In [1]:
import pandas as pd
import numpy as np

pd.set_option('display.max_columns', None)
pd.set_option('display.max_colwidth', 160)
print pd.__version__

0.17.1


In [2]:
df = pd.read_csv("./attributes.csv", dtype={'value': object})
df = df[~pd.isnull(df.name)]
df[df.product_uid == 100002]

Unnamed: 0,product_uid,name,value
15,100002,Application Method,"Brush,Roller,Spray"
16,100002,Assembled Depth (in.),6.63 in
17,100002,Assembled Height (in.),7.76 in
18,100002,Assembled Width (in.),6.63 in
19,100002,Bullet01,"Revives wood and composite decks, railings, porches and boat docks, also great for concrete pool decks, patios and sidewalks"
20,100002,Bullet02,100% acrylic solid color coating
21,100002,Bullet03,Resists cracking and peeling and conceals splinters and cracks up to 1/4 in.
22,100002,Bullet04,"Provides a durable, mildew resistant finish"
23,100002,Bullet05,Covers up to 75 sq. ft. in 2 coats per gallon
24,100002,Bullet06,"Creates a textured, slip-resistant finish"


In [3]:
print df.describe()
print df.columns.values
print df.dtypes

          product_uid
count  2044648.000000
mean    170495.654144
std      36374.522113
min     100001.000000
25%     140463.750000
50%     177406.000000
75%     200558.000000
max     224428.000000
['product_uid' 'name' 'value']
product_uid    float64
name            object
value           object
dtype: object


In [4]:
# Many of the values are true/false/yes/no properties that we should transform into the name of the value. For example,
# one yes/no value is for the attribute "Zippered Top", let's change the value to "ZipperedTop" or "NonZipperedTop"
binary_attrs = df[(df.value.str.lower() == 'yes') | (df.value.str.lower() == 'no')].name.unique()
print np.sort(binary_attrs)

idx = df.name.isin(binary_attrs) & (df.value.str.lower() == 'yes')
df.loc[idx, 'value'] = df[idx].name.map(lambda x: str(x).replace(' ', ''))

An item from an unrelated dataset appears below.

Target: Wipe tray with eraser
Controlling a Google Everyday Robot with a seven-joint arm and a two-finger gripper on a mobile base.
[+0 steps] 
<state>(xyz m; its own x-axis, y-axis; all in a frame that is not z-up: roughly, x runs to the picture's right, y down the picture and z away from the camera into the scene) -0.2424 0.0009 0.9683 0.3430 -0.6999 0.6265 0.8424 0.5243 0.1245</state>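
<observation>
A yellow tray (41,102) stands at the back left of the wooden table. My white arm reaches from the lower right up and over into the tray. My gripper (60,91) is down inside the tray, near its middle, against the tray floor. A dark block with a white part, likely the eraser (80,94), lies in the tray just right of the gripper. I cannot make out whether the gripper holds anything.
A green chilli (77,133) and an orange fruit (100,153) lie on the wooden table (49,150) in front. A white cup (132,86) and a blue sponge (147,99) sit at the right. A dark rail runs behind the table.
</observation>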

idx = df.name.isin(binary_attrs) & (df.value.str.lower() == 'no')
df.loc[idx, 'value'] = df[idx].name.map(lambda x: 'Non' + str(x).replace(' ', ''))

df[df.name.isin(binary_attrs)].head()

['15 Gauge Finish Nailer Included' '16 Gauge Finish Nailer Included'
 '18 Gauge Finish Stapler Included' ..., 'Yaw Adjustment' 'Zippered Top'
 'Zone-specific Sounds']


Unnamed: 0,product_uid,name,value
32,100002,Concrete Use,ConcreteUse
35,100002,Deck Use,DeckUse
38,100002,Mildew Resistant,MildewResistant
44,100002,Sealer,NonSealer
46,100002,Tintable,NonTintable


In [5]:
# If the name begins with 'number of', put the object in the value. Ex) "2" -> "2 Panels"

# Standardize the identifying phrase for measurement attributes
df.loc[df.name.str.lower().str.startswith('# of'), 'name'] = df.name.map(lambda x: str(x).replace('# of', 'Number of'))

# Find all the unique measurement attributes
count_attrs = df[df.name.str.lower().str.startswith('number of')].name.unique()
print np.sort(count_attrs)[:10]

# Prepend the attribute name (without 'Number of') to the value
idx = df.name.isin(count_attrs)
df.loc[idx, 'value'] = df[idx].value + ' ' + df[idx].name.map(lambda x: str(x).replace('Number of', ''))
df[idx].head()

# We could make further modifications to change values of "0" or "None" to "No" so it is closer to what a search term may
# be. Ex) "0 Bulbs Required" -> "No Bulbs Required"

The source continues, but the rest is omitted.